## Task to carry out
Please copy out every line of the data word for word.

===============

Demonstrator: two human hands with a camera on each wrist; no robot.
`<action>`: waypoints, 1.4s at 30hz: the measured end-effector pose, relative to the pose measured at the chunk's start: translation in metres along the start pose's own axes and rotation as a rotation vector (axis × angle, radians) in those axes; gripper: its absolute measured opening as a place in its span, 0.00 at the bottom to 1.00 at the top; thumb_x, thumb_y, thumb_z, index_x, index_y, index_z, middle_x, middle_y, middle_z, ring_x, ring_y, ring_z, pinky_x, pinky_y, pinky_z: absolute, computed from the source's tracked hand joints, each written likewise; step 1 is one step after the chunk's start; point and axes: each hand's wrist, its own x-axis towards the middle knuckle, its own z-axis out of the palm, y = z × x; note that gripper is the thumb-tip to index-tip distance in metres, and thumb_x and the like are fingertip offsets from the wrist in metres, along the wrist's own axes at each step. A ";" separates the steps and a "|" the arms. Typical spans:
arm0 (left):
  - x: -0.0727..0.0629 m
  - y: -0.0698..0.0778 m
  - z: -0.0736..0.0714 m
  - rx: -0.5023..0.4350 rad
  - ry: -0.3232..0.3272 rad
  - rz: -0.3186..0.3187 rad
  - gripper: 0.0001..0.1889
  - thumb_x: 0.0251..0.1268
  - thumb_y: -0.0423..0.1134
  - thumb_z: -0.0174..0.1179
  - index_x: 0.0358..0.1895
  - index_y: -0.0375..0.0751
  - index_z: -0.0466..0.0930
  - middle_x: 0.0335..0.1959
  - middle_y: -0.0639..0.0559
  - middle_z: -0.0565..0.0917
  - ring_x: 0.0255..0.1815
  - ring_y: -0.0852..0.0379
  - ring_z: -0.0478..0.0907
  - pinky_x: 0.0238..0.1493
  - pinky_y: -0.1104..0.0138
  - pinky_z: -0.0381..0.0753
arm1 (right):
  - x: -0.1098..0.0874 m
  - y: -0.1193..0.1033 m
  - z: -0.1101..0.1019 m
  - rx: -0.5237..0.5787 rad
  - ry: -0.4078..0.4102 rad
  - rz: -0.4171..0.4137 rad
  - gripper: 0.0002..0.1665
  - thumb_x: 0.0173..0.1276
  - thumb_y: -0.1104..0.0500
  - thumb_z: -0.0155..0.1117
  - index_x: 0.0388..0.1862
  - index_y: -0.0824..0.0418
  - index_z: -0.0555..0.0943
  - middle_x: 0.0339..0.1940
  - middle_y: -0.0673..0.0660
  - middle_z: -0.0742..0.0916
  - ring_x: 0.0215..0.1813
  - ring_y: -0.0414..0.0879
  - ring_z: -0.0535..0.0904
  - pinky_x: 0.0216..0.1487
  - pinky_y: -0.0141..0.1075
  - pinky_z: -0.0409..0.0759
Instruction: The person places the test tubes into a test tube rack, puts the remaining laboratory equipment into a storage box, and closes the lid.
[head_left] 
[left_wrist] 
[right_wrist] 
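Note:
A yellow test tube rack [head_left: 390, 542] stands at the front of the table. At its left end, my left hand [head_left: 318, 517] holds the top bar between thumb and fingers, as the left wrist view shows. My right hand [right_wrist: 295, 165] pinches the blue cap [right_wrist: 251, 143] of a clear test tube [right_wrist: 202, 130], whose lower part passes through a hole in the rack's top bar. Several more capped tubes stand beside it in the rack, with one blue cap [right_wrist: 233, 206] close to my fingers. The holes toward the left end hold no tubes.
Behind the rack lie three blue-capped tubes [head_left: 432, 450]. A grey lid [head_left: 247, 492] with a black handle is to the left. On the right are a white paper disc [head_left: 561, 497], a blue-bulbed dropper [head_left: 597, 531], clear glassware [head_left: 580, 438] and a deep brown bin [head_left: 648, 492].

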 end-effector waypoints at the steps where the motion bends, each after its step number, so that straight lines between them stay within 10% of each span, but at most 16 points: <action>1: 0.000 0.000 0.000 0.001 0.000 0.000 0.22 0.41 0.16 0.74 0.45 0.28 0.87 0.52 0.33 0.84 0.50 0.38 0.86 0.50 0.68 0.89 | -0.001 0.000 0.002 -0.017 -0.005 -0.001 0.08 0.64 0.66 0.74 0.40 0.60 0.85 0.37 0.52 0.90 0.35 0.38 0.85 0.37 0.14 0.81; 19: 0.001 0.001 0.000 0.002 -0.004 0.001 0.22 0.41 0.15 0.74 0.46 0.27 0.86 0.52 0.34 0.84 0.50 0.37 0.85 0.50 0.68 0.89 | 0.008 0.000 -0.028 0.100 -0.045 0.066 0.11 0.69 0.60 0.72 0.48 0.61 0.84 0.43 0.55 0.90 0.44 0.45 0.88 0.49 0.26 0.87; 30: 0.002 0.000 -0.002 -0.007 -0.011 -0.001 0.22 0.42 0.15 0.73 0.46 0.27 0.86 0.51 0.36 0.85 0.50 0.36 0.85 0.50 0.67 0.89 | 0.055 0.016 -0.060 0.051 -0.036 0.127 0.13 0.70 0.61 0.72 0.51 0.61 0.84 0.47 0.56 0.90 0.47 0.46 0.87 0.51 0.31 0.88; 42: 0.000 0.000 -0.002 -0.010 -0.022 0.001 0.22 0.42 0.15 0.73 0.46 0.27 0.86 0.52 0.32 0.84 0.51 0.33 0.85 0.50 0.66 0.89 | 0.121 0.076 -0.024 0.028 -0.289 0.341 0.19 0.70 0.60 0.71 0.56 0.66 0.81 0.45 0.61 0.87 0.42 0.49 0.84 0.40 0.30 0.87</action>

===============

## Solution to the exercise
Demonstrator: two human hands with a camera on each wrist; no robot.
`<action>`: waypoints, 1.4s at 30hz: the measured end-effector pose, relative to the pose measured at the chunk's start: translation in metres along the start pose's own axes and rotation as a rotation vector (axis × angle, radians) in those axes; gripper: its absolute measured opening as a place in its span, 0.00 at the bottom to 1.00 at the top; thumb_x, thumb_y, thumb_z, index_x, index_y, index_z, middle_x, middle_y, middle_z, ring_x, ring_y, ring_z, pinky_x, pinky_y, pinky_z: absolute, computed from the source's tracked hand joints, each written likewise; step 1 is one step after the chunk's start; point and axes: each hand's wrist, its own x-axis towards the middle knuckle, its own z-axis out of the palm, y = z × x; note that gripper is the thumb-tip to index-tip distance in metres, and thumb_x and the like are fingertip offsets from the wrist in metres, along the wrist's own axes at each step. A ";" separates the steps and a "|" the arms. Typical spans:
arm0 (left):
  - x: -0.0727..0.0629 m
  - y: -0.0698..0.0778 m
  - z: -0.0736..0.0714 m
  - rx: -0.5023..0.4350 rad
  - ry: -0.3232..0.3272 rad
  - rz: -0.3186..0.3187 rad
  - gripper: 0.0001..0.1889
  - thumb_x: 0.0251..0.1268
  - thumb_y: -0.0423..0.1134
  - thumb_z: -0.0174..0.1179
  - index_x: 0.0358..0.1895
  - index_y: -0.0375..0.0751
  - index_z: -0.0466..0.0930
  - middle_x: 0.0335..0.1959
  - middle_y: -0.0639..0.0559
  - middle_z: -0.0565..0.0917
  - ring_x: 0.0255..0.1815
  - ring_y: -0.0852..0.0379
  - ring_z: -0.0478..0.0907
  - pinky_x: 0.0238..0.1493
  - pinky_y: -0.1104..0.0138
  - pinky_z: -0.0381..0.0753
arm1 (right):
  - x: -0.1098..0.0874 m
  - y: -0.1193..0.1033 m
  - z: -0.1101..0.1019 m
  - rx: -0.5237..0.5787 rad
  - ry: -0.4078..0.4102 rad
  - rz: -0.4171..0.4137 rad
  - gripper: 0.0002..0.1665
  - thumb_x: 0.0173..0.1276
  - thumb_y: -0.1104..0.0500
  - thumb_z: -0.0155..0.1117
  - index_x: 0.0388..0.1862
  - index_y: -0.0824..0.0418
  - index_z: -0.0555..0.0943
  - middle_x: 0.0339..0.1940
  - middle_y: -0.0673..0.0660
  - middle_z: -0.0742..0.0916
  - ring_x: 0.0215..0.1813
  - ring_y: -0.0414..0.0879
  - ring_z: -0.0535..0.0904
  - pinky_x: 0.0216..0.1487
  - pinky_y: -0.0141..0.1075
  - pinky_z: -0.0409..0.0759
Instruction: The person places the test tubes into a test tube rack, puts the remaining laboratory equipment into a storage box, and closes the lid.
[head_left] 
[left_wrist] 
[right_wrist] 
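Note:
A yellow test tube rack [head_left: 390, 542] stands at the front of the table. At its left end, my left hand [head_left: 318, 517] holds the top bar between thumb and fingers, as the left wrist view shows. My right hand [right_wrist: 295, 165] pinches the blue cap [right_wrist: 251, 143] of a clear test tube [right_wrist: 202, 130], whose lower part passes through a hole in the rack's top bar. Several more capped tubes stand beside it in the rack, with one blue cap [right_wrist: 233, 206] close to my fingers. The holes toward the left end hold no tubes.
Behind the rack lie three blue-capped tubes [head_left: 432, 450]. A grey lid [head_left: 247, 492] with a black handle is to the left. On the right are a white paper disc [head_left: 561, 497], a blue-bulbed dropper [head_left: 597, 531], clear glassware [head_left: 580, 438] and a deep brown bin [head_left: 648, 492].
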
 end-effector waypoints at the steps where the motion bends, each after its step number, so that straight lines between them stay within 10% of each span, but at most 16 points: <action>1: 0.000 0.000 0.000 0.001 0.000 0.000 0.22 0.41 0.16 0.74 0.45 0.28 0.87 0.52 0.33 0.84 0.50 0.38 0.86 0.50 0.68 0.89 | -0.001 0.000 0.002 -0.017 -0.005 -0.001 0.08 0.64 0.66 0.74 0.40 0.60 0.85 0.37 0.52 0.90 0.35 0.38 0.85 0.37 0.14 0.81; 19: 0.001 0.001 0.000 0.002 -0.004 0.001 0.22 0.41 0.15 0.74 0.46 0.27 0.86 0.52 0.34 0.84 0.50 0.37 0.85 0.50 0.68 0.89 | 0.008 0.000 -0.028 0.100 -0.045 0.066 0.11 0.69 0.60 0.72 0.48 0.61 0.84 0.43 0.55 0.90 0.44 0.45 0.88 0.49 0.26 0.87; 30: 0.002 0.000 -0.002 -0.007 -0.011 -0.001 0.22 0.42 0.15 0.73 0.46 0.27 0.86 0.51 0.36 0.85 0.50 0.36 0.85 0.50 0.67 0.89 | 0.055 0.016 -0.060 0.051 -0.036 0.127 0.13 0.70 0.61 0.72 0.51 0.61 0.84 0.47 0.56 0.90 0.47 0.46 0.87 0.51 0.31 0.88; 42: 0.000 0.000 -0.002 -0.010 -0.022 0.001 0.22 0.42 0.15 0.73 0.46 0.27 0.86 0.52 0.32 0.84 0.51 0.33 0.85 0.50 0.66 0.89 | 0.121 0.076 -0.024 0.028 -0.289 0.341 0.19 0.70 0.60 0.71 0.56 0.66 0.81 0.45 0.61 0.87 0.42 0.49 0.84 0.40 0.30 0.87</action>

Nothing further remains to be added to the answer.